Сего человека никто не признал, и все спрашивали друг у дружки: чей-то такой?
А между тем это был известный в свое время дьячок Успенской церкви Ларивон, или, как его звали, – Ларька.
Он столько лет отсидел в толшевских подвалах, что уже и счет годам потерял.
Итак, его не признавали, но жалели, и даже иные подавали грош, или баранку, или еще что.
Протолкавшись весь день на торгу, он с наступлением темноты ушел из города и очутился возле дворца ижорского герцога.
Ночь была ненастная, непроглядная. Ветер свистел в выбитых окнах дворцовых башен.
Бесстрашный, а еще лучше сказать, безумный Ларивон не побоялся волкулаков. Обложив крыльцо герцогова дворца сухой щепой и соломой, он высек огня и поджег.
Весело, жарко запылало деревянное строение.
Когда на посаде и в городе ударили в набат, дворец полыхал подобно огромной смоляной бочке.
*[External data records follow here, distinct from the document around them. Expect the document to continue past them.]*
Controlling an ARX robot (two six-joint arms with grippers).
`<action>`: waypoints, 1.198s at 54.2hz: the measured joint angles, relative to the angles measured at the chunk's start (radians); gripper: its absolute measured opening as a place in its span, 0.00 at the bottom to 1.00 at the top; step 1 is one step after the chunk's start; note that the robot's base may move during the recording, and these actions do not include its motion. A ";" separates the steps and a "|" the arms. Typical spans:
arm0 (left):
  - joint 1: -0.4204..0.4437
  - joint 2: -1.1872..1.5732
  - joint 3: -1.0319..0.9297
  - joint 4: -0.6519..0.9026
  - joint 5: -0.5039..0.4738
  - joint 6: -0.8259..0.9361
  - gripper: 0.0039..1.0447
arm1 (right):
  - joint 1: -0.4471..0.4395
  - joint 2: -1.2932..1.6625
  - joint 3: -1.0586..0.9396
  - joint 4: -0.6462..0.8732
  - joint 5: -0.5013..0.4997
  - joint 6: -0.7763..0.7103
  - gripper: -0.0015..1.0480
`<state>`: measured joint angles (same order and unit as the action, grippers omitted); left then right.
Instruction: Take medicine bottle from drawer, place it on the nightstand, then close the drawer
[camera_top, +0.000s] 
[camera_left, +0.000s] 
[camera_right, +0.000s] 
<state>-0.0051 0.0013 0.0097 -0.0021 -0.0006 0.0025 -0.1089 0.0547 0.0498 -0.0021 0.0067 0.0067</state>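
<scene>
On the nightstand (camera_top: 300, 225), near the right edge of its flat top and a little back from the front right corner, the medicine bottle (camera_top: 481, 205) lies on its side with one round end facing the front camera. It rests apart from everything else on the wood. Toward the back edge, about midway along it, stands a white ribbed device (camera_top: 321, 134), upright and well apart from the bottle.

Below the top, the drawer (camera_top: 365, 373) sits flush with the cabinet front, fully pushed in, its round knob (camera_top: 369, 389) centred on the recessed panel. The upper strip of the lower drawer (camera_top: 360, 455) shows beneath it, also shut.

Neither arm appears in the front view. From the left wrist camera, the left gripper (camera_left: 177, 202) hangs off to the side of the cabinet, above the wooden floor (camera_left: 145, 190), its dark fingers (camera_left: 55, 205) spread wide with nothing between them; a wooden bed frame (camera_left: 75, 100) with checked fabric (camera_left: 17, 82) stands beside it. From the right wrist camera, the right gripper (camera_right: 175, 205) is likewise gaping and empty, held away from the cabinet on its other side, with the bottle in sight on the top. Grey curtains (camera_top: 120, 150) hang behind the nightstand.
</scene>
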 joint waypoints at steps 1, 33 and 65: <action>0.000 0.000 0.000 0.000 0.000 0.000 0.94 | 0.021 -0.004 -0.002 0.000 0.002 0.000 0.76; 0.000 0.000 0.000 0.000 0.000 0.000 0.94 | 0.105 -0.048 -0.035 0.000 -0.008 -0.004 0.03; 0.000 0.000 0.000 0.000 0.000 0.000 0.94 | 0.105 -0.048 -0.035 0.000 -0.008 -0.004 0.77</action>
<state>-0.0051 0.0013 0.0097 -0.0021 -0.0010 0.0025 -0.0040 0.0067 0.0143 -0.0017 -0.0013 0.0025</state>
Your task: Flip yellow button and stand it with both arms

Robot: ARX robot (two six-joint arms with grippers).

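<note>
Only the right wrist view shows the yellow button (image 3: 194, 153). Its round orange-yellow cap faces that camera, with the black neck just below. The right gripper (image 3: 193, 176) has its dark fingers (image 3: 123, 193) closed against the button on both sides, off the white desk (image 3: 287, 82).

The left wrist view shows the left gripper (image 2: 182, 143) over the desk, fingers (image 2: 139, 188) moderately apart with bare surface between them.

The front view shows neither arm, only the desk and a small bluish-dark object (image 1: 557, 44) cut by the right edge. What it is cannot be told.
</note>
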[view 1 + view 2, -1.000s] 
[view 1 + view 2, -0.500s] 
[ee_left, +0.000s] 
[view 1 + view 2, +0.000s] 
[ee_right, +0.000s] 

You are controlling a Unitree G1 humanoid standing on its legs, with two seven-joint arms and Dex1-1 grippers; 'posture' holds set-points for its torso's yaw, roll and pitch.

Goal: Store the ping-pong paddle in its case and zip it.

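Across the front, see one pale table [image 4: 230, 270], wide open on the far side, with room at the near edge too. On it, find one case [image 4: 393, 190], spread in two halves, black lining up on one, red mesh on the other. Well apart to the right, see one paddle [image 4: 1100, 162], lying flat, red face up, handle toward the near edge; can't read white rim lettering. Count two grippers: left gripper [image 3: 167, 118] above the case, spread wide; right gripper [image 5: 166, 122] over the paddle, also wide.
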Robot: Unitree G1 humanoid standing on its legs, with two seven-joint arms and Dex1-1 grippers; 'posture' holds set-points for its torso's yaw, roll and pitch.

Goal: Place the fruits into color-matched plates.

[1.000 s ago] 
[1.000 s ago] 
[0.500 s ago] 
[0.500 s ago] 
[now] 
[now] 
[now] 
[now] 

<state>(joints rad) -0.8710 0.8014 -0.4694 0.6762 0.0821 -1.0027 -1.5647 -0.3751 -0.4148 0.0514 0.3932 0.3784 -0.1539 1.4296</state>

Сильный ветер далеко разносил горящие головни, и вскоре занялись другие дворцы и многие посадские избы.
Наконец огонь перекинулся на город и там пожрал остатки крепостных стен и многие дома и храмы.
С этим ужасным пожаром окончился древний, деревянный Воронеж.
И мы так и не узнали бы, каков был на вид этот замечательный город в те далекие времена, если б не ландшафты господина Корнеля. Он описал и напечатал в городе Амстердаме свои путешествия по Московии. Вырезанные искусными граверами, к книге были приложены рисованные им с Чижовских бугров воронежские ландшафты.